→ **ASSIGNMENT**: Without any images, write the listing below out word for word.

→ **RECORDED INFORMATION**:

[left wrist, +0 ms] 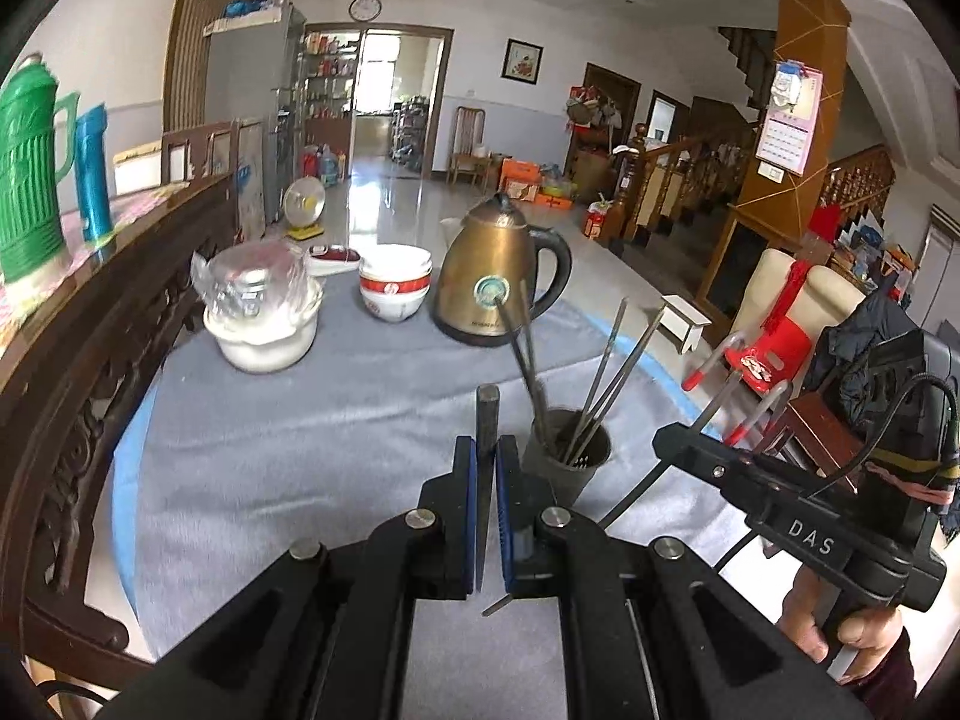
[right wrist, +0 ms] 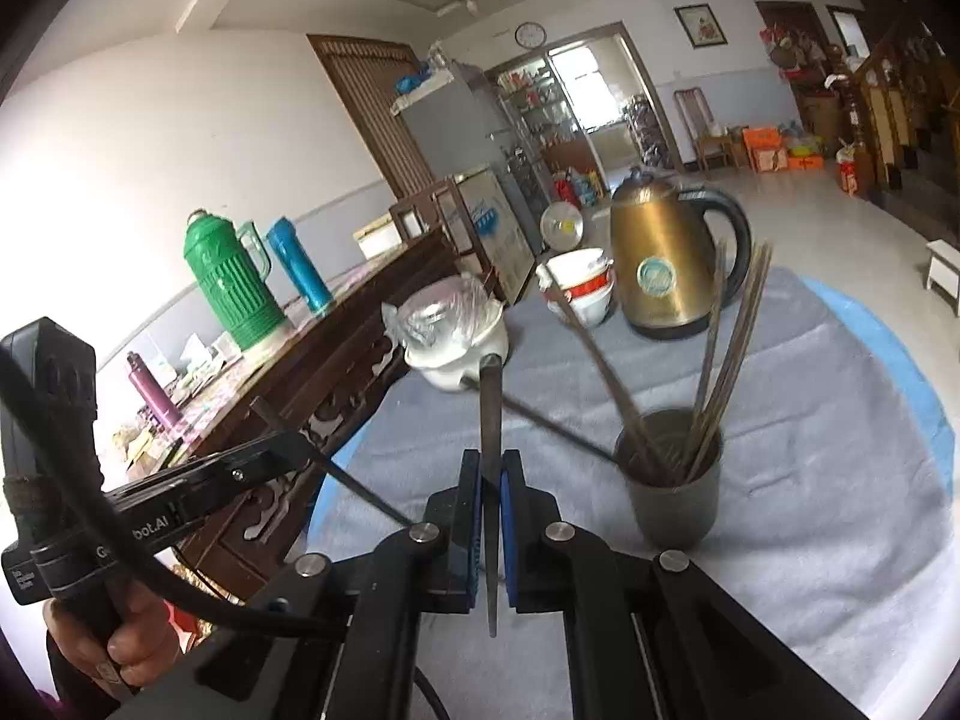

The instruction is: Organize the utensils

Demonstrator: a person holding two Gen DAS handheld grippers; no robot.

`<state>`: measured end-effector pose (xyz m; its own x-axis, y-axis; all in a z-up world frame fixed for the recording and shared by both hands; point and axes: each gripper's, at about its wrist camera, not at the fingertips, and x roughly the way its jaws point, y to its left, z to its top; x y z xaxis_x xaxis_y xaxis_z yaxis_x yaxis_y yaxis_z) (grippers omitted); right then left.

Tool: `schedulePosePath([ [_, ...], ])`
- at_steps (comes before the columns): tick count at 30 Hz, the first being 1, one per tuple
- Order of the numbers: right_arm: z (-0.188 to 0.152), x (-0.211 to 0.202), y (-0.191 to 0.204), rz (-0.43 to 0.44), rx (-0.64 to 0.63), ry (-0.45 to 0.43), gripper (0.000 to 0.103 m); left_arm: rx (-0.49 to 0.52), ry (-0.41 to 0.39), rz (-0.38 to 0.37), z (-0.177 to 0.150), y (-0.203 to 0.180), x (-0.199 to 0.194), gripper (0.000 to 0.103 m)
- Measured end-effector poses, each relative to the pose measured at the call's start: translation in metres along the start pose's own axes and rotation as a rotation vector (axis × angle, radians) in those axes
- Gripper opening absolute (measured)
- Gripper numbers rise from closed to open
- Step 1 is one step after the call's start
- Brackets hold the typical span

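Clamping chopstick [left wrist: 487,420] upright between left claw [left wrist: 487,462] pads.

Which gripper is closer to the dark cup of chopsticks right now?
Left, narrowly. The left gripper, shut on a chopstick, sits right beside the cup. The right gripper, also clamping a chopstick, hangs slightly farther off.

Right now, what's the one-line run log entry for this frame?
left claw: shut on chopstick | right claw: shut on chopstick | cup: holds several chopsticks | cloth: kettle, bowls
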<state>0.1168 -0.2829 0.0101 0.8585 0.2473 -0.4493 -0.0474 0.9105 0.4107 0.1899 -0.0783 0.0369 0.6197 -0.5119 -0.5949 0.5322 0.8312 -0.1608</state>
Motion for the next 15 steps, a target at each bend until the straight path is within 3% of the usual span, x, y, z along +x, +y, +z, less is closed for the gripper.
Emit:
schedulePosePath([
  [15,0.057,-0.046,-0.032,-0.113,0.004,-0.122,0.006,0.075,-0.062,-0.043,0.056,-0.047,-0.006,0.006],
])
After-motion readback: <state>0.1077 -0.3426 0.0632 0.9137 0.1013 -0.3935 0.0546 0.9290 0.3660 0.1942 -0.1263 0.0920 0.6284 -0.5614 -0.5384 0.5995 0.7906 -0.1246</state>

→ **RESULT BELOW**:
[left wrist, +0 ms] 
[right wrist, +0 ms] 

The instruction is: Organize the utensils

Demonstrator: a person holding two Gen DAS handheld grippers; no robot.

`<state>`: measured end-effector pose (xyz m; its own x-axis, y-axis; all in a z-up world frame fixed for the recording and shared by both hands; point and axes: each gripper's, at about its wrist camera, not at the fingertips, and x roughly the way its jaws point, y to its left, z to its top; x y z xaxis_x xaxis_y xaxis_z yaxis_x yaxis_y yaxis_z) (grippers omitted); right then left.

Tool: `schedulePosePath([ [_, ...], ])`
- at_steps (comes before the columns): tick count at 30 Hz, the first being 1, one per tuple
- Order of the numbers: right_arm: z (-0.188 to 0.152), x (-0.211 to 0.202), y (-0.191 to 0.204), rz (-0.43 to 0.44), rx (-0.64 to 0.63), ry (-0.45 to 0.43), gripper (0.000 to 0.103 m); left_arm: rx (-0.49 to 0.52), ry (-0.41 to 0.39), rz (-0.38 to 0.37), z (-0.177 to 0.150), y (-0.203 to 0.180), x (-0.199 to 0.194), gripper (0.000 to 0.103 m)
- Measured end-effector poses, each relative to the pose measured at the call's start: translation in metres along the start pose's own axes and rotation as a rotation vector (axis × angle, radians) in those axes
- Gripper opening absolute (measured)
- Gripper numbers rise from closed to open
- Step 1 is one step after the call's start
- Brackets hold the typical span

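Clamping chopstick [left wrist: 487,420] upright between left claw [left wrist: 487,462] pads.

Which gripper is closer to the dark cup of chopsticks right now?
Left, narrowly. The left gripper, shut on a chopstick, sits right beside the cup. The right gripper, also clamping a chopstick, hangs slightly farther off.

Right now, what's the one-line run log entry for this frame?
left claw: shut on chopstick | right claw: shut on chopstick | cup: holds several chopsticks | cloth: kettle, bowls
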<state>0.1168 -0.2829 0.0101 0.8585 0.2473 -0.4493 -0.0474 0.9105 0.4107 0.1899 -0.0783 0.0369 0.6197 -0.5119 -0.5949 0.5322 0.8312 -0.1608</state>
Motion for the next 15 steps, a target at each bend until the straight path is within 3% of the usual span, x, y, z along +x, +y, +z, less is closed for the gripper.
Emit:
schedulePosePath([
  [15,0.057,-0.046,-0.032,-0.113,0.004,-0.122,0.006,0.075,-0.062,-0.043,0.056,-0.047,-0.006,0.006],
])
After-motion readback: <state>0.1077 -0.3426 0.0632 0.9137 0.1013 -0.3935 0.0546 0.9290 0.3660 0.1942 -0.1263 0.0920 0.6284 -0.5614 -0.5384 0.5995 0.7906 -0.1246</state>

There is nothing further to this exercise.